• _TASK GOAL_: Lines below containing the word "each" should be copied out.

• _SOURCE MATERIAL_:
---

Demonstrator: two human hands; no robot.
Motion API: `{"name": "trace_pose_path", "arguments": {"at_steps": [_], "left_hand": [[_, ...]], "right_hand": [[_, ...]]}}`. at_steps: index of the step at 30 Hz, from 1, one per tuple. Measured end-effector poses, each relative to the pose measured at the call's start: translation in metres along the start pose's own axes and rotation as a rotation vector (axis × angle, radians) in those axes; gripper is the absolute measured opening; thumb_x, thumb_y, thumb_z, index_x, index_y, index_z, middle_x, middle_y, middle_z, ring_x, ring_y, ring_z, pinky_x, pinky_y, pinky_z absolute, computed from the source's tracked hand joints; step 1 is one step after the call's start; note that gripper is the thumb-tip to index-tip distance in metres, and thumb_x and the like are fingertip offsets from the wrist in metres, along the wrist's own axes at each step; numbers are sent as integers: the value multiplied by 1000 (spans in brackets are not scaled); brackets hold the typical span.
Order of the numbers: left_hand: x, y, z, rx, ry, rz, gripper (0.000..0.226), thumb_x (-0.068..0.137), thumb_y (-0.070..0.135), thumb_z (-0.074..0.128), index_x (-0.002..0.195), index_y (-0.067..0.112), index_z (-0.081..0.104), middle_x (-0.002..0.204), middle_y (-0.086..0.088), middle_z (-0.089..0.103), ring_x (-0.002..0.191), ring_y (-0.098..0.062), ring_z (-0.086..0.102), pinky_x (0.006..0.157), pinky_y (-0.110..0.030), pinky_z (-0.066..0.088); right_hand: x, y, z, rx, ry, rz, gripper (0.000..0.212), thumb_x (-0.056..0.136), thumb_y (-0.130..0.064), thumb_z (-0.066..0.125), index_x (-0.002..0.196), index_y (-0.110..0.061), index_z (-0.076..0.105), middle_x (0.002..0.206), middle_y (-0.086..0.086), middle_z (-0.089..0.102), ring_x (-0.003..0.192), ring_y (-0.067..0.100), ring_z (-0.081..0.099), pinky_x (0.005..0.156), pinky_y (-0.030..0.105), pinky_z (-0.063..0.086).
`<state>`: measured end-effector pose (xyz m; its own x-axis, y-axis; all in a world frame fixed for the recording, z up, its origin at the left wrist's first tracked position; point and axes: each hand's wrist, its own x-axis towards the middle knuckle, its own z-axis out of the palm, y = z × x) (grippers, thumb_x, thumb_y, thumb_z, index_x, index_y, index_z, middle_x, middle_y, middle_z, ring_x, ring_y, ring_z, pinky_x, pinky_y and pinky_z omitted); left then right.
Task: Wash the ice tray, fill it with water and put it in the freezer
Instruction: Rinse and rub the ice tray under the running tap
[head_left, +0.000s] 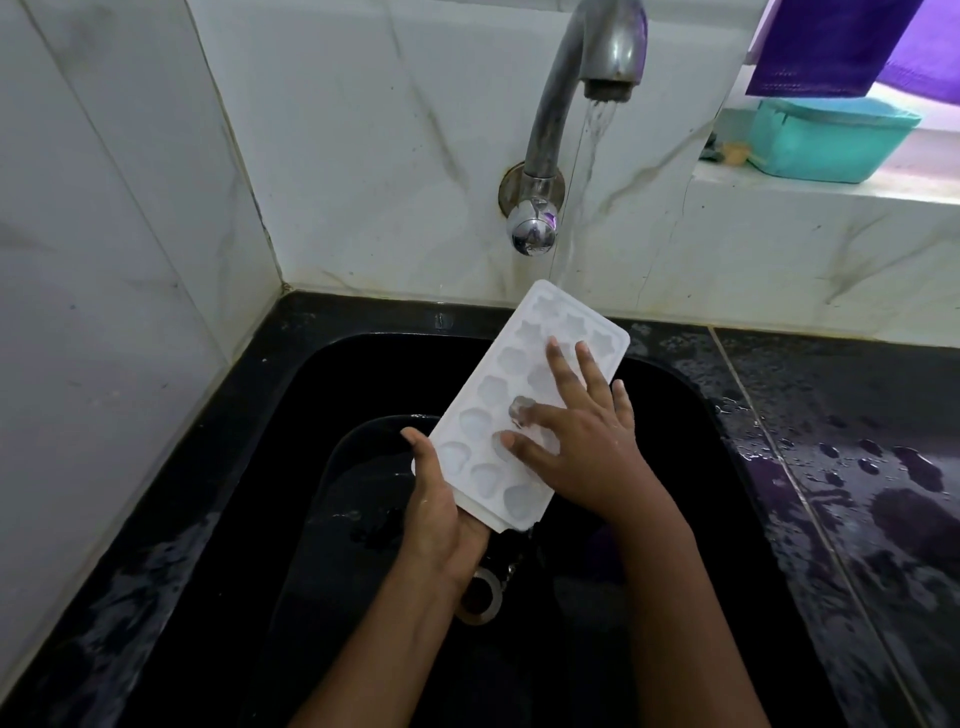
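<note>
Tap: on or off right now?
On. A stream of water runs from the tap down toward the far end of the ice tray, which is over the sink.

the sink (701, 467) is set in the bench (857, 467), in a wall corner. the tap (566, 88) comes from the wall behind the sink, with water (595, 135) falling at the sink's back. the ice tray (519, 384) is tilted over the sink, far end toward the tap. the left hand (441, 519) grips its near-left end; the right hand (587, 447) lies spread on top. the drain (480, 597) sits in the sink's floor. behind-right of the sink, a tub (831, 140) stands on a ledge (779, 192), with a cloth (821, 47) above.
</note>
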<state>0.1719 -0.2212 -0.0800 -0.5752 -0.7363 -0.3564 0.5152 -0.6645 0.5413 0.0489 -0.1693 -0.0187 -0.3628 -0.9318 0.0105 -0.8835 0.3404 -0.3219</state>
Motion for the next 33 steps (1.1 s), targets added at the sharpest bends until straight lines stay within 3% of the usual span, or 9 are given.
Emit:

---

• _SOLUTION_:
Motion API: `{"name": "trace_pose_path", "arguments": {"at_steps": [_], "left_hand": [[_, ...]], "right_hand": [[_, ...]]}}`. at_steps: index of the step at 30 Hz, from 1, one per tuple. Measured end-effector poses, each relative to the pose measured at the call's start: translation in metres along the start pose's own axes and rotation as a rotation vector (axis × angle, radians) in those axes; gripper is the absolute measured opening; thumb_x, thumb_y, thumb_z, index_x, index_y, index_z, middle_x, middle_y, middle_z, ring_x, ring_y, ring_z, pinky_x, pinky_y, pinky_z absolute, computed from the source's tracked hand joints; step 1 is one step after the call's start; note that gripper is the thumb-tip to index-tip distance in metres, and thumb_x and the like are fingertip offsets from the wrist in metres, along the wrist's own axes at each step; numbers are sent as integers: the value multiplied by 1000 (spans in brackets are not scaled); brackets hold the typical span.
`<state>`: measured end-effector pose (xyz m; its own x-axis, y-axis; all in a world frame fixed for the recording, z up, its origin at the left wrist's first tracked position; point and axes: each hand's wrist, its own x-axis towards the middle knuckle, its own z-axis out of the palm, y = z × x) (grippers, thumb_x, thumb_y, thumb_z, index_x, index_y, index_z, middle_x, middle_y, middle_z, ring_x, ring_y, ring_z, pinky_x, pinky_y and pinky_z omitted); left then right.

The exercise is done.